■ **PROBLEM DESCRIPTION**: Your answer should repeat the listing in full, with no line missing or altered.

[[ INPUT DATA open ]]

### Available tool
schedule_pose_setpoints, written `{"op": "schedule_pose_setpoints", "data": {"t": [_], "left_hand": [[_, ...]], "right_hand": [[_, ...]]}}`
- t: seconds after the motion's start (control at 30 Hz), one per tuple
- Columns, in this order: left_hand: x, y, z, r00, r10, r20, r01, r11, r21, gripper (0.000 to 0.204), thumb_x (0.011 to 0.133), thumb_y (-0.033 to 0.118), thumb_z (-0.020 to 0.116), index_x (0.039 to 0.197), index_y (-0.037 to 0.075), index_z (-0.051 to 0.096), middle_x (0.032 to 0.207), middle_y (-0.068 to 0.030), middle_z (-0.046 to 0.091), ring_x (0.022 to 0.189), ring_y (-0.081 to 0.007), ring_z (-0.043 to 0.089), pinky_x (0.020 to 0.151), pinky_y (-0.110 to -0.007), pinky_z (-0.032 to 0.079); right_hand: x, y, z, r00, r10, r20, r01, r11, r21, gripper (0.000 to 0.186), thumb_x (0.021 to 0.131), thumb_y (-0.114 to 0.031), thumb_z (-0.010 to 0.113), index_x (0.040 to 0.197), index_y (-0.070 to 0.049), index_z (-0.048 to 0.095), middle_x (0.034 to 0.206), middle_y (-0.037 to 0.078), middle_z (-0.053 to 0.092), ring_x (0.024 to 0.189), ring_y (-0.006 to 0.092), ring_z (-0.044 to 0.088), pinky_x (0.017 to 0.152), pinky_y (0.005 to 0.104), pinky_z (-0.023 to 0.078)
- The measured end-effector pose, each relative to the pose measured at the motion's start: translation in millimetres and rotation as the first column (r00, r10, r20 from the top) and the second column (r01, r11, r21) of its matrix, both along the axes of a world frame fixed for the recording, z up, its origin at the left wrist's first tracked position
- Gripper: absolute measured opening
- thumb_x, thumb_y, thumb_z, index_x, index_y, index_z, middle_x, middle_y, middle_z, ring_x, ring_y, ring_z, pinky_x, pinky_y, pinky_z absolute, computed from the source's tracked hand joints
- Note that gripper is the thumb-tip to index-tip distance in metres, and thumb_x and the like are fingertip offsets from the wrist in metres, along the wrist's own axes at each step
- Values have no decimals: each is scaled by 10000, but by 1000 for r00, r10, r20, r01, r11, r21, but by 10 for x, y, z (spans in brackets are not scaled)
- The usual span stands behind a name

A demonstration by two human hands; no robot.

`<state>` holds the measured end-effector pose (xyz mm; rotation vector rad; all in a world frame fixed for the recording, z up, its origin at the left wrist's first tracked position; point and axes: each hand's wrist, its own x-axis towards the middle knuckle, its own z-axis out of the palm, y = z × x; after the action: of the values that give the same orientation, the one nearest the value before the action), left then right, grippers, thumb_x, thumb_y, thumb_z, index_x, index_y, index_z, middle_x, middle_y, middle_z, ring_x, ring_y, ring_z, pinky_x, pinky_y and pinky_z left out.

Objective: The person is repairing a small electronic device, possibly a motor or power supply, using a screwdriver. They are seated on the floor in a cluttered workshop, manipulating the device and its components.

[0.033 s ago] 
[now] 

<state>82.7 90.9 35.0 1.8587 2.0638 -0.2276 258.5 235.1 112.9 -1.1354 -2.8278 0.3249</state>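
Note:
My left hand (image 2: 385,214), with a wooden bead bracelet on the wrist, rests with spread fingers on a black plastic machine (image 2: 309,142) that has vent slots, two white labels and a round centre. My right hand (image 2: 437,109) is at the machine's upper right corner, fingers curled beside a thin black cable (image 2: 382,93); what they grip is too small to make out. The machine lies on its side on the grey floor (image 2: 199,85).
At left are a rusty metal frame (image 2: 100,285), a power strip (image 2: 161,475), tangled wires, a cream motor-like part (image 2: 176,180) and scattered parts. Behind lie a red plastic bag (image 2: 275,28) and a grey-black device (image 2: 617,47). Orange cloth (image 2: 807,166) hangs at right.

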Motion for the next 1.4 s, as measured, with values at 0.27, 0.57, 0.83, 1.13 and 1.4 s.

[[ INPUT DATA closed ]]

■ **ANSWER BELOW**:
### Available tool
schedule_pose_setpoints, written `{"op": "schedule_pose_setpoints", "data": {"t": [_], "left_hand": [[_, ...]], "right_hand": [[_, ...]]}}`
- t: seconds after the motion's start (control at 30 Hz), one per tuple
- Columns, in this order: left_hand: x, y, z, r00, r10, r20, r01, r11, r21, gripper (0.000 to 0.204), thumb_x (0.011 to 0.133), thumb_y (-0.033 to 0.118), thumb_z (-0.020 to 0.116), index_x (0.039 to 0.197), index_y (-0.037 to 0.075), index_z (-0.051 to 0.096), middle_x (0.032 to 0.207), middle_y (-0.068 to 0.030), middle_z (-0.046 to 0.091), ring_x (0.022 to 0.189), ring_y (-0.081 to 0.007), ring_z (-0.043 to 0.089), pinky_x (0.020 to 0.151), pinky_y (-0.110 to -0.007), pinky_z (-0.032 to 0.079); right_hand: x, y, z, r00, r10, r20, r01, r11, r21, gripper (0.000 to 0.186), thumb_x (0.021 to 0.131), thumb_y (-0.114 to 0.031), thumb_z (-0.010 to 0.113), index_x (0.040 to 0.197), index_y (-0.070 to 0.049), index_z (-0.048 to 0.095), middle_x (0.034 to 0.206), middle_y (-0.037 to 0.078), middle_z (-0.053 to 0.092), ring_x (0.024 to 0.189), ring_y (-0.006 to 0.092), ring_z (-0.044 to 0.088), pinky_x (0.017 to 0.152), pinky_y (0.005 to 0.104), pinky_z (-0.023 to 0.078)
- The measured end-effector pose, each relative to the pose measured at the motion's start: translation in millimetres and rotation as the first column (r00, r10, r20 from the top) and the second column (r01, r11, r21) of its matrix, both along the axes of a world frame fixed for the recording, z up, its origin at the left wrist's first tracked position
- Gripper: absolute measured opening
- thumb_x, thumb_y, thumb_z, index_x, index_y, index_z, middle_x, middle_y, middle_z, ring_x, ring_y, ring_z, pinky_x, pinky_y, pinky_z absolute, computed from the source's tracked hand joints
- Note that gripper is the thumb-tip to index-tip distance in metres, and thumb_x and the like are fingertip offsets from the wrist in metres, along the wrist's own axes at each step
- Values have no decimals: each is scaled by 10000, but by 1000 for r00, r10, r20, r01, r11, r21, but by 10 for x, y, z (spans in brackets are not scaled)
- The usual span stands behind a name

A demonstration by two human hands; no robot.

`<state>` holds the measured end-effector pose (xyz mm; rotation vector rad; all in a world frame fixed for the recording, z up, its origin at the left wrist's first tracked position; point and axes: each hand's wrist, its own x-axis towards the middle knuckle, its own z-axis out of the palm, y = z × x; after the action: of the values that give the same orientation, the one nearest the value before the action), left then right, grippers, thumb_x, thumb_y, thumb_z, index_x, index_y, index_z, middle_x, middle_y, middle_z, ring_x, ring_y, ring_z, pinky_x, pinky_y and pinky_z left out.

Objective: The person is repairing a small electronic device, possibly a motor or power supply, using a screwdriver. They are seated on the floor in a cluttered workshop, manipulating the device and its components.

[0.033 s ago] 
[now] 

<state>82.7 90.9 35.0 1.8587 2.0638 -0.2276 258.5 235.1 112.9 -1.1354 -2.8278 0.3249</state>
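Note:
My left hand (image 2: 385,214), with a wooden bead bracelet on the wrist, rests with spread fingers on a black plastic machine (image 2: 309,142) that has vent slots, two white labels and a round centre. My right hand (image 2: 437,109) is at the machine's upper right corner, fingers curled beside a thin black cable (image 2: 382,93); what they grip is too small to make out. The machine lies on its side on the grey floor (image 2: 199,85).
At left are a rusty metal frame (image 2: 100,285), a power strip (image 2: 161,475), tangled wires, a cream motor-like part (image 2: 176,180) and scattered parts. Behind lie a red plastic bag (image 2: 275,28) and a grey-black device (image 2: 617,47). Orange cloth (image 2: 807,166) hangs at right.
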
Motion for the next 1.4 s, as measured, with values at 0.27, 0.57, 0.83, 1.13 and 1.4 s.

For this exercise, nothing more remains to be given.